WHERE (SQL)
Synopsis
SELECT fields
FROM table
WHERE condition-expression
Arguments
Argument | Description |
---|---|
condition-expression | An expression consisting of one or more boolean predicates governing which data values are to be retrieved. |
Description
The optional WHERE clause can be used for the following purposes:
-
To specify predicates that restrict which data values are to be returned.
-
To specify an explicit join between two tables.
-
To specify an implicit join between the base table and a field in another table.
The WHERE clause is most commonly used to specify one or more predicates that are used to restrict the data (filter out rows) retrieved by a SELECT query or subquery. You can also use a WHERE clause in an UPDATE command, DELETE command, or in a result set SELECT in an INSERT (or INSERT OR UPDATE) command.
The WHERE clause qualifies or disqualifies specific rows from the query selection. The rows that qualify are those for which the condition-expression is true. The condition-expression can be one or more logical tests (predicates). Multiple predicates can be linked by the AND and OR logical operators. See “Predicates and Logical Operators” for further details and restrictions.
If a predicate includes division and there are any values in the database that could produce a divisor with a value of zero or a NULL value, you cannot rely on order of evaluation to avoid division by zero. Instead, use a CASE statement to suppress the risk.
A WHERE clause can specify a condition-expression that includes a subquery. The subquery must be enclosed in parentheses.
A WHERE clause can specify an explicit join between two tables using the = (inner join) symbolic join operator. For further details, refer to JOIN.
A WHERE clause can specify an implicit join between the base table and a field from another table using the arrow syntax (–>) operator. For further details, refer to Implicit Joins.
Specifying a Field
The simplest form of a WHERE clause specifies a predicate comparing a field to a value, such as WHERE Age > 21. Valid field values include the following: a column name (WHERE Age > 21); an %ID, %TABLENAME, or %CLASSNAME; a scalar function specifying a column name (WHERE ROUND(Age,-1)=60), a collation function specifying a column name (WHERE %SQLUPPER(Name) %STARTSWITH ' AB').
You cannot specify a field by column number.
Because the name of the RowID field can change when a table is re-compiled, a WHERE clause should avoid referring to the RowID by name (for example, WHERE ID=22). Instead, refer to the RowID using the %ID pseudo-column name (for example, WHERE %ID=22).
You cannot specify a field by column alias; attempting to do so generates an SQLCODE -29 error. However, you can use a subquery to define a column alias, then use this alias in the WHERE clause. For example:
SELECT Interns FROM
(SELECT Name AS Interns FROM Sample.Employee WHERE Age<21)
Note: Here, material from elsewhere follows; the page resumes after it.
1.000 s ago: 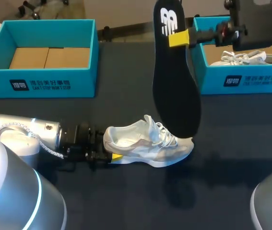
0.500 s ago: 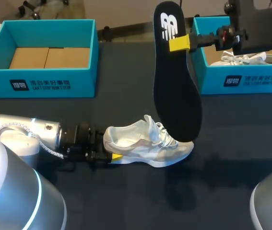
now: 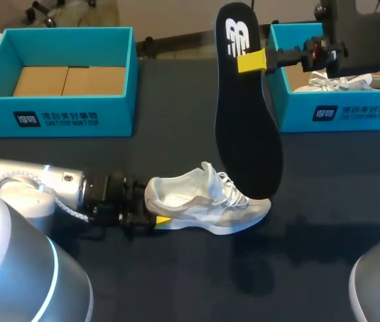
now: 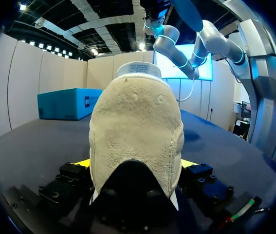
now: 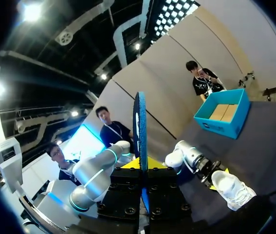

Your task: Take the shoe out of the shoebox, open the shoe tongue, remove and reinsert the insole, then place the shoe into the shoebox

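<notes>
While left gripper (image 3: 156,212) pinches heel of pale shoe (image 3: 206,201), right gripper (image 3: 251,60) pinches black insole (image 3: 246,134) upright.

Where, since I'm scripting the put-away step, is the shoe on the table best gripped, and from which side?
At the heel, coming in low from behind it. The shoe stands on its sole, its narrow rounded heel facing my left arm; the left gripper is shut there. The laced front looks soft, and the insole held by the right gripper hangs close by the toe.
</notes>
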Robot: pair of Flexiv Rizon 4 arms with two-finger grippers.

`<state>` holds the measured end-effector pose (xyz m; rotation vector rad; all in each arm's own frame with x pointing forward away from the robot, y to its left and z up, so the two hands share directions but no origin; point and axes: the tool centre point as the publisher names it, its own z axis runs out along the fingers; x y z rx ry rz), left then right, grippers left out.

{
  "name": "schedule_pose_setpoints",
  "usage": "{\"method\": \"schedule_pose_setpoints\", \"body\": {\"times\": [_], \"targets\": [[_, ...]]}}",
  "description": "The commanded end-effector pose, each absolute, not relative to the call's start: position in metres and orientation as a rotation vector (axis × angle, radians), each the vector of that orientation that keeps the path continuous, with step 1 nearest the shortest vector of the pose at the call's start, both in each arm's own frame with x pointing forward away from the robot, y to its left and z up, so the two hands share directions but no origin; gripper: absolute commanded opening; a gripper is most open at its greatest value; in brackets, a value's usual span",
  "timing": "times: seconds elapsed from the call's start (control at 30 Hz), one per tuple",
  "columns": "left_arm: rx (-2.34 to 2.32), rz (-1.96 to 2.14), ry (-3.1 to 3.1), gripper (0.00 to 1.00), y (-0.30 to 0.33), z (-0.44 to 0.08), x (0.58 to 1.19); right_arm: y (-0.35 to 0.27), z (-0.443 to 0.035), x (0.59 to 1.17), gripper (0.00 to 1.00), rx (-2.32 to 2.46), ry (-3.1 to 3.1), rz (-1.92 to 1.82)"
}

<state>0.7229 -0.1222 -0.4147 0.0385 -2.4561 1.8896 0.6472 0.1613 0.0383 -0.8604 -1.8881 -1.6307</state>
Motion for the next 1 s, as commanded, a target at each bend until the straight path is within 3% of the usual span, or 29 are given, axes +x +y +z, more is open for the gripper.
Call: {"method": "schedule_pose_setpoints", "body": {"times": [0.03,1.0], "targets": [[0.027,1.848,-2.473,1.00,-0.114,-0.412,0.726,0.164,0.038,0.648,0.00,-0.864,-1.888,-1.629],[-0.198,1.526,-2.629,1.00,-0.101,-0.382,0.729,0.164,0.038,0.648,0.00,-0.864,-1.888,-1.629]]}}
WHERE Interns %STARTSWITH 'A'
You cannot specify an aggregate field; attempting to do so generates an SQLCODE -19 error. However, you can supply an aggregate function value to a WHERE clause by using a subquery. For example:
SELECT Name,Age,AvgAge
FROM (SELECT Name,Age,AVG(Age) AS AvgAge FROM Sample.Person)
WHERE Age < AvgAge
ORDER BY Age
Integers and Strings
If a field defined as integer data type is compared to a numeric value, the numeric value is converted to canonical form before performing the comparison. For example, WHERE Age=007.00 parses as WHERE Age=7. This conversion occurs in all modes.
If a field defined as integer data type is compared to a string value in Display mode, the string is parsed as a numeric value. For instance, an empty string (''), like any non-numeric string, is parsed as the number 0. This parsing follows ObjectScript rules for handling strings as numbers. For example, WHERE Age='twenty' parses as WHERE Age=0; WHERE Age='20something' parses as WHERE Age=20. For further details, refer to Strings as Numbers. SQL only performs this parsing in Display mode; in Logical or ODBC mode comparing an integer to a string value returns null.
To compare a string field with a string containing a single quote, double the single quote. For example, WHERE Name %STARTSWITH 'O''' returns O’Neil and O’Connor, but not Obama.
Date and Time
In InterSystems SQL, dates and times are compared and stored using a Logical Mode internal representation. They can be returned in Logical mode, Display Mode, or ODBC mode. For example, the date September 28, 1944 is represented as: Logical mode 37891, Display mode 09/28/1944, ODBC mode 1944-09-28. When specifying a date or time in a condition-expression, an error can occur due to a mismatch of SQL mode and date or time format, or due to an invalid date or time value.
A WHERE clause condition-expression must use the date or time format that corresponds to the current mode. For example, when in Logical mode, to return records with a date of birth in 2005, the WHERE clause would appear as follows: WHERE DOB BETWEEN 59901 AND 60265. When in Display mode, the same WHERE clause would appear as follows: WHERE DOB BETWEEN '01/01/2005' AND '12/31/2005'.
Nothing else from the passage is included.